I fought so hard for Caleb. I planned the kind of birth I felt would be best for him, and because of my choices I endured many raised eyebrows and questions that doubled as insults. I don’t even pretend to know what was said when I wasn’t around. I think what many people didn’t know was the extent to which my whole heart was in Caleb’s birth plans. Sarah’s birth destroyed me—ruthlessly, unmercifully annihilated anything that I had ever been, and Sarah suffered for that. Still suffers for that, though it is a work in progress. I was not going to just lie down and let that happen to Caleb. I just wasn’t.
What people probably thought was that I was sectioned by a doctor in a hospital so I just wasn’t going to see a doctor or go into a hospital for Caleb’s birth. That wasn’t true. As John can attest, I read books, researched on the internet, spoke with people both online and in person, until the only words that came from my mouth were pregnancy and birth related. My plans for Caleb’s safe birth were all-consuming. I even had a consultation with a perinatologist at the hospital who told me, outright, that my best chances at a VBAC were at home. We hired a wonderful midwife with decades of experience and over a thousand births under her belt.
Contrary to popular belief, I did not want what some homebirth opponents call a “spa birth”. I wasn’t planning to give birth in a dim, candle-lit room with soft music in the background. I had no illusions of an easy, pain-free birth. I had every thought and expectation that it would be the most painful, scary, intense thing I had ever done. And that it would be safe.
I knew from very personal, very recent experience that the thing we call “birth” doesn’t always go as planned and can sometimes have a tragic end. Just 8 weeks before Caleb was conceived one of my sisters lost her son at 38 weeks. She wasn’t even in labor. He just…died. I was the one with her when the doctor told her. Mine were the first hands she desperately squeezed. My arms were the first to support her. My eyes were the first to see her tears. I saw her heart split right open and I’ll never, ever forget the enormity of the black grief that flowed out. But, all the hospital-birth-planning in the world wouldn’t have saved my little nephew. Babies die all the time in hospitals. If it was the Lord’s will for my baby boy to die in birth, it would happen whether or not we were in a hospital. In my opinion, a peaceful death is as important as a peaceful birth.
I really can see Jesus in Caleb. I look at him and marvel, “this is what Jesus must have been like at age 1, at age 2, at age 3”. What a blessing He must have been to His mother! If Sarah challenges and blesses me intellectually, Caleb challenges and blesses me emotionally. I look at him and just melt. He is so kind and tender-hearted! There’s a story in the Bible about two women who bring a baby to the king, both claiming it’s her baby. The king tells the women that since he can’t tell whose baby it is, he’ll have it cut in half and each woman may have half of the baby. The mother who spoke up and said, “no, don’t cut him in half. Give him to her” was the woman the king decided must be the baby’s mother. I did something similar with Sarah and Caleb when they were fighting over who would get to play with “baby Anna”. Before the words were even out of my mouth Sarah said, “I’ll take the top half”, but Caleb protested with a concerned look on his face, “No! It’s hurt her!”

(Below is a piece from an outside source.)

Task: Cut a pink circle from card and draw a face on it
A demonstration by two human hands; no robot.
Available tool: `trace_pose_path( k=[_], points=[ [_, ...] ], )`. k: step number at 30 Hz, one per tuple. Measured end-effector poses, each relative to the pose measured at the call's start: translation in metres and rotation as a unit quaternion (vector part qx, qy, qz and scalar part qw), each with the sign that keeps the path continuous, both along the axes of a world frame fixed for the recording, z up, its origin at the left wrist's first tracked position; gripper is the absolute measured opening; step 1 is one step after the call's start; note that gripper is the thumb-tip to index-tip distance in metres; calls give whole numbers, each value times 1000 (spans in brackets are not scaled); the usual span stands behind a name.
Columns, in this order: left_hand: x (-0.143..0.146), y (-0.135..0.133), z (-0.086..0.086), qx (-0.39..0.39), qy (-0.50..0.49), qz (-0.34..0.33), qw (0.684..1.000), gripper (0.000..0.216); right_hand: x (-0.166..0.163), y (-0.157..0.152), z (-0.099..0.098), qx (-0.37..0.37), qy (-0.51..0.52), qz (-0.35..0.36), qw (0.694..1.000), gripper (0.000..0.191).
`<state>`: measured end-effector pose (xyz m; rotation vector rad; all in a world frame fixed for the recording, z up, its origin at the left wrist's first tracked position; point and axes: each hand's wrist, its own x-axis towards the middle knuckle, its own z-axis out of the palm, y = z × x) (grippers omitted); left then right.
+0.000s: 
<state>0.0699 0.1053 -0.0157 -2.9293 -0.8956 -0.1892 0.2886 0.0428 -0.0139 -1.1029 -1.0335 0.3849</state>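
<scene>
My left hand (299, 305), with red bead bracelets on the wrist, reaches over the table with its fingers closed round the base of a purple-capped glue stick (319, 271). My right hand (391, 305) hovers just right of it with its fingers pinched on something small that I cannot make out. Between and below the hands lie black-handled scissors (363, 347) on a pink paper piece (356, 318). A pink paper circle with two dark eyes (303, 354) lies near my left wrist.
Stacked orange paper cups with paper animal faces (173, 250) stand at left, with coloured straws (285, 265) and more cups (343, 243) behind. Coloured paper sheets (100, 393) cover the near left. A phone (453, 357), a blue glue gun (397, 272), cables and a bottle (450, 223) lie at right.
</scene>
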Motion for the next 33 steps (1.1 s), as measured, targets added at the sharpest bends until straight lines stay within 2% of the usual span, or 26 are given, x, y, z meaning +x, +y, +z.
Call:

He’s like the walking New Testament! He is patient and kind. He isn’t jealous, doesn’t brag and is not arrogant. He does not act unbecomingly, does not seek his own, isn’t easily provoked, doesn’t take into account a wrong suffered (and forgives nearly instantly!). He does not rejoice in unrighteousness (and if on rare occasion he does something he shouldn’t, he “tells” on himself immediately). My sweet little Caleb bears all things, believes all things, hopes all things and (as Sarah Elizabeth is his sister) endures all things.
I can’t imagine my life without my little guy, and he and his birth have brought so much healing into my life. I am so grateful for that in this Thanksgiving season.
What his name means-
Caleb: Faithful, Bold
Joshua: Jehovah saves
Amen, and amen.
Caleb: Faithful, Bold
Joshua: Jehovah saves
Amen, and amen.
This post is lovingly, gratefully dedicated to Vicki Taylor, L.M., C.P.M., without whom I would still be that scared little girl sitting in a corner crying over her scar.